Looking at the last call on the stack, we find
# %lnc recvit + 19a
Looking for call instruction related to recvit + 19a
SOCKETS soreceive:
%f610c951 55 push ebp
ln %f610c951
%f610c951 SOCKETS soreceive
This tells me I need to figure out where and how soreceive got lost.

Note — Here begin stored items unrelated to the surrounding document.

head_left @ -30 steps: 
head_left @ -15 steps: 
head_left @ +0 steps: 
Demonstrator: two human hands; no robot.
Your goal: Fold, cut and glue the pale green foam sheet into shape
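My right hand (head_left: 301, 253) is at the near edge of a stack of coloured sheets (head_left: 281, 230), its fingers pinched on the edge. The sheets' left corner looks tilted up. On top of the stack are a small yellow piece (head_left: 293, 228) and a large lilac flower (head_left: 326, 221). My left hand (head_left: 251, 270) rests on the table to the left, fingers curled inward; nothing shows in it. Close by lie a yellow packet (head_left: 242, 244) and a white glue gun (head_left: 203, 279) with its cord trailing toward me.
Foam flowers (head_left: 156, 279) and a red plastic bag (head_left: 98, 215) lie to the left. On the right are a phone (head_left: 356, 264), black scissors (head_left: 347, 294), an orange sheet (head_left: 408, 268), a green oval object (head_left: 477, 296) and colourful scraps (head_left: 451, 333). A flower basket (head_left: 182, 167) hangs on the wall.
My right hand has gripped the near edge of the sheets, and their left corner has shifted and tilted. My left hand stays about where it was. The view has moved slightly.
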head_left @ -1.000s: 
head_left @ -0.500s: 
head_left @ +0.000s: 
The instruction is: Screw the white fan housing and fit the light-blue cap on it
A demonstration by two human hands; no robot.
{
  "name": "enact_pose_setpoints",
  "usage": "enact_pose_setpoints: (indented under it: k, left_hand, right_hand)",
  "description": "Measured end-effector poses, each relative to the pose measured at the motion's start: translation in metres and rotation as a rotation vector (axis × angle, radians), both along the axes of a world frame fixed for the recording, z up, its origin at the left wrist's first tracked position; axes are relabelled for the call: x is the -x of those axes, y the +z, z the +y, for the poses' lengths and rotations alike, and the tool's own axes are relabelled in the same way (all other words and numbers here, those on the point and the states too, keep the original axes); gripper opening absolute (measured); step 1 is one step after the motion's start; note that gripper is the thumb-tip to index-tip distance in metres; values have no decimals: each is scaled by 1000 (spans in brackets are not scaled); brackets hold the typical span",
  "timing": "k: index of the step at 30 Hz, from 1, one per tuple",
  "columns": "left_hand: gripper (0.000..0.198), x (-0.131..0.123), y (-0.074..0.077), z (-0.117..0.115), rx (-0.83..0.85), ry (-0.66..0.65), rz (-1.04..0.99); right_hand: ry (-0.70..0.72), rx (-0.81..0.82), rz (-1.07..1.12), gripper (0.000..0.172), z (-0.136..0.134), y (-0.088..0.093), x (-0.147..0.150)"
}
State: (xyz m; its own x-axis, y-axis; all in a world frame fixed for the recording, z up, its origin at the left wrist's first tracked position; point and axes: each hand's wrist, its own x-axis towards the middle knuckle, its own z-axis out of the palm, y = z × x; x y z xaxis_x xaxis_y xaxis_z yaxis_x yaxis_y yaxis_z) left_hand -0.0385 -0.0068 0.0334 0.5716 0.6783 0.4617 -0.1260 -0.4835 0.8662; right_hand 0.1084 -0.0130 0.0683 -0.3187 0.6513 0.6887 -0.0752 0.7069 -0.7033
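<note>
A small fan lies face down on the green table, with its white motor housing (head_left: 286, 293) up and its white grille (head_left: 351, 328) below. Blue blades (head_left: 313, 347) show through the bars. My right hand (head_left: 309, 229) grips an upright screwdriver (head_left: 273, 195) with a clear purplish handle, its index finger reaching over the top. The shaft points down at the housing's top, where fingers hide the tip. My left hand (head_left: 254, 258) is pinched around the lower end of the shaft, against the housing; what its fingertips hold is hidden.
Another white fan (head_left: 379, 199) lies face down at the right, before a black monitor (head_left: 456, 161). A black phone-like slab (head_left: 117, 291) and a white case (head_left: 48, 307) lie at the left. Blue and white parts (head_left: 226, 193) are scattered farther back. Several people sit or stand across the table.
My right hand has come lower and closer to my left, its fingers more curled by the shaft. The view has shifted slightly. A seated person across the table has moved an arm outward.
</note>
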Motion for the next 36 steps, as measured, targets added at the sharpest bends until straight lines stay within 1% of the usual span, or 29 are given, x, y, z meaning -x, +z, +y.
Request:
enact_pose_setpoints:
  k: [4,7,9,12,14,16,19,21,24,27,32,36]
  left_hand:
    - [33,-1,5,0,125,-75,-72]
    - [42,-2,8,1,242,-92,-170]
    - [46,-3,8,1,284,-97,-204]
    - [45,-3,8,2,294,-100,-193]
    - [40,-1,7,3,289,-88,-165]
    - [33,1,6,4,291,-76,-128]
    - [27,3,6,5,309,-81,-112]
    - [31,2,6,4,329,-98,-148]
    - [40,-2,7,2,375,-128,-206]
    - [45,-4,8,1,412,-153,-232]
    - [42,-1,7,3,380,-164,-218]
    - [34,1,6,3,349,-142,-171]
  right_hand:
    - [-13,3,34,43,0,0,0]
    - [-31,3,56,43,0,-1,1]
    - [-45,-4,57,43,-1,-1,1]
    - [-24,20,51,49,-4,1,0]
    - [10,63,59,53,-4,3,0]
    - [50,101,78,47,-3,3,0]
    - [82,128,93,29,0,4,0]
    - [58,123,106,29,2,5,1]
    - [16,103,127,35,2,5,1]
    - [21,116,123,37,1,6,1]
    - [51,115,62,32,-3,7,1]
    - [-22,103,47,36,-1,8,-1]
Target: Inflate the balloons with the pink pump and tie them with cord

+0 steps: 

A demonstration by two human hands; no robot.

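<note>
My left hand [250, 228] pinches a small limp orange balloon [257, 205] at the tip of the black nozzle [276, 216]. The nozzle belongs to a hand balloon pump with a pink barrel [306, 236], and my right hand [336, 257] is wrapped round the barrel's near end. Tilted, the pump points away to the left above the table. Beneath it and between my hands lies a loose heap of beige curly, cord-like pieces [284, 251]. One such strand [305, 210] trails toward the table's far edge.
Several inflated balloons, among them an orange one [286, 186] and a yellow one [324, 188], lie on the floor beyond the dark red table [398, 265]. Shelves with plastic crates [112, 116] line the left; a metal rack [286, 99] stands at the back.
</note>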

BTW, I thought I had explained the SOFFICE reference, but I don't see
anything in mail archives. The trap address is reported to the kernel as
168:00000000 because something "jumped to zero." When the kernel attempts
to convert this to a module name it determines that 168 is a FLAT
selector, so it searches the 32-bit objects of the loaded modules for one
that includes offset 00000000 and since every .exe that contains 32-bit
code includes an object that contains offset 00000000 it reports the first
one it finds. The output is not technically correct, but no one noticed
it when Scott added the code. Other than looking odd, the output is not a
problem in practice.
The .p# command reports the correct module:
# .p#
Slot Pid Ppid Csid Ord Sta Pri pTSD pPTDA pTCB Disp SG
Name *009a# 0059 0054 0059 0014 run 0300 f8a9a000 fe3c83f8 fe380a80 0d88
14 SIEGE
and the r command p field shows us the CPU the thread was running on
# r
eax=00000050 ebx=00004f7b ecx=00000000 edx=0520ec64 esi=0520ed64
edi=0520ec90 eip=1e130027 esp=0520ec50 ebp=0520ec78 iopl=0 -- -- -- nv up
ei ng nz na po cy cs=005b ss=0053 ds=0053 es=0053 fs=150b gs=0000
cr2=00000000 cr3=00211000 p=00 005b:1e130027 c3 retd
The p values are off by one, so this is really CPU 1. This is a pmdf nit.